# Work instruction
The reply should consist of the line containing "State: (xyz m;" and all lines after it in the listing below, reproduced exactly and nothing more.
__________
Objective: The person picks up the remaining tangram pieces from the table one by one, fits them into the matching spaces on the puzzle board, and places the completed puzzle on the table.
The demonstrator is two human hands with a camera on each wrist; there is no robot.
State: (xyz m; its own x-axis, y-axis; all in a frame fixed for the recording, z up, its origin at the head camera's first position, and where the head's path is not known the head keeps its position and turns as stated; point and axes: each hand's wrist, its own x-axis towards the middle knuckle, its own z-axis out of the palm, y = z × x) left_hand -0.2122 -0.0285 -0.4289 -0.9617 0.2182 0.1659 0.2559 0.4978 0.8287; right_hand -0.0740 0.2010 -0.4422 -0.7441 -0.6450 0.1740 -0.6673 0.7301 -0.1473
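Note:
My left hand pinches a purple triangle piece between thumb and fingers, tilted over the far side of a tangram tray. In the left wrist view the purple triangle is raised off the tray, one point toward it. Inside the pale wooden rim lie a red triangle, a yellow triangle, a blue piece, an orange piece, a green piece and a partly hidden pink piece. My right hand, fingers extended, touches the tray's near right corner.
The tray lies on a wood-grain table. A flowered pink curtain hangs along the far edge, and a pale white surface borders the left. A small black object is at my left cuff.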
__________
# Exercise output
State: (xyz m; its own x-axis, y-axis; all in a frame fixed for the recording, z up, its origin at the head camera's first position, and where the head's path is not known the head keeps its position and turns as stated; point and axes: each hand's wrist, its own x-axis towards the middle knuckle, its own z-axis out of the palm, y = z × x) left_hand -0.2122 -0.0285 -0.4289 -0.9617 0.2182 0.1659 0.2559 0.4978 0.8287; right_hand -0.0740 0.2010 -0.4422 -0.7441 -0.6450 0.1740 -0.6673 0.7301 -0.1473
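Note:
My left hand pinches a purple triangle piece between thumb and fingers, tilted over the far side of a tangram tray. In the left wrist view the purple triangle is raised off the tray, one point toward it. Inside the pale wooden rim lie a red triangle, a yellow triangle, a blue piece, an orange piece, a green piece and a partly hidden pink piece. My right hand, fingers extended, touches the tray's near right corner.
The tray lies on a wood-grain table. A flowered pink curtain hangs along the far edge, and a pale white surface borders the left. A small black object is at my left cuff.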

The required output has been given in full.